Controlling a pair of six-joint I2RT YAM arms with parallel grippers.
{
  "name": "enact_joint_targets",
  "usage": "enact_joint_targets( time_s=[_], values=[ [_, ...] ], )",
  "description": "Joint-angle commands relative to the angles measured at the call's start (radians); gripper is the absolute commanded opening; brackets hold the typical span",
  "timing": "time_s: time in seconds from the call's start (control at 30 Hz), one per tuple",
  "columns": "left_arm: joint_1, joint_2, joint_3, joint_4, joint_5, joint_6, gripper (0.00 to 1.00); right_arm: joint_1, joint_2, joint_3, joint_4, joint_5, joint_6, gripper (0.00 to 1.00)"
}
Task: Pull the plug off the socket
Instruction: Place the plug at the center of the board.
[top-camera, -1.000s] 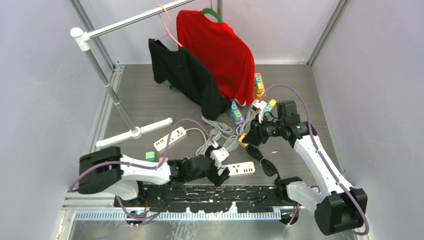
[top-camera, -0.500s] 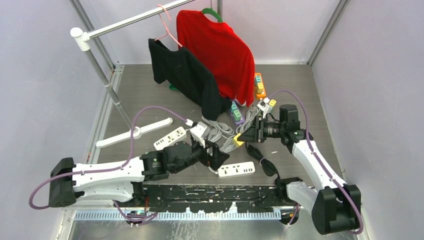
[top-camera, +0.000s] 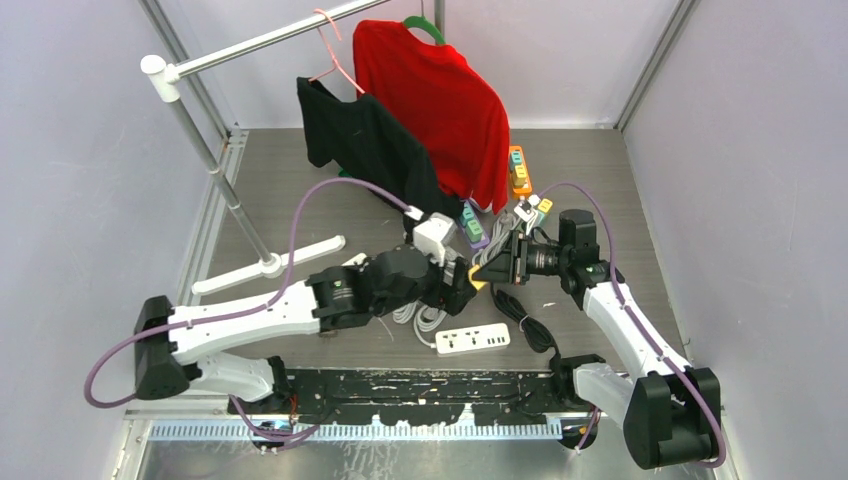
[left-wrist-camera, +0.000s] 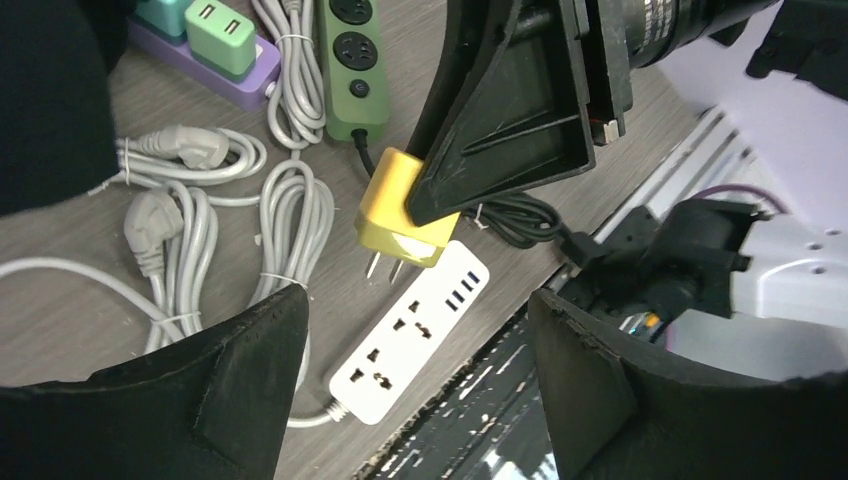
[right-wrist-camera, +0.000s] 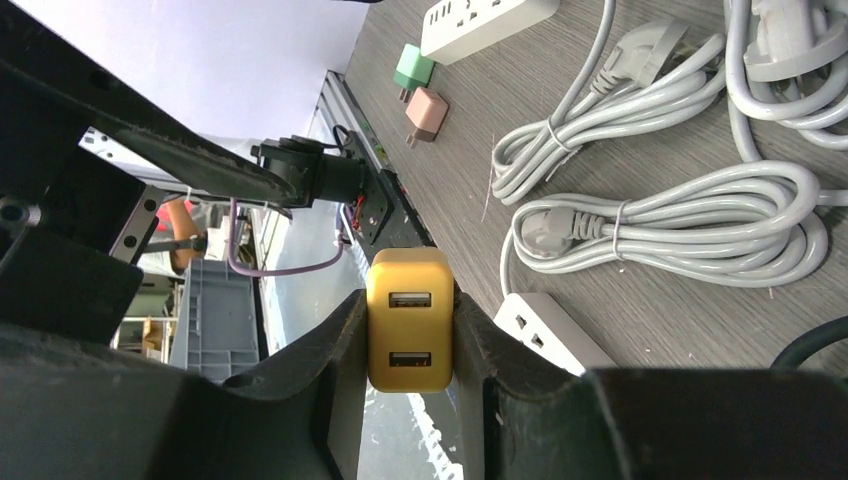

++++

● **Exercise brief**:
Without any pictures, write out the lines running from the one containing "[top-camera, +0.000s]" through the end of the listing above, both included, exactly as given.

● **Expected output**:
[top-camera, +0.000s] 
[left-wrist-camera, +0.000s] 
[right-wrist-camera, +0.000s] 

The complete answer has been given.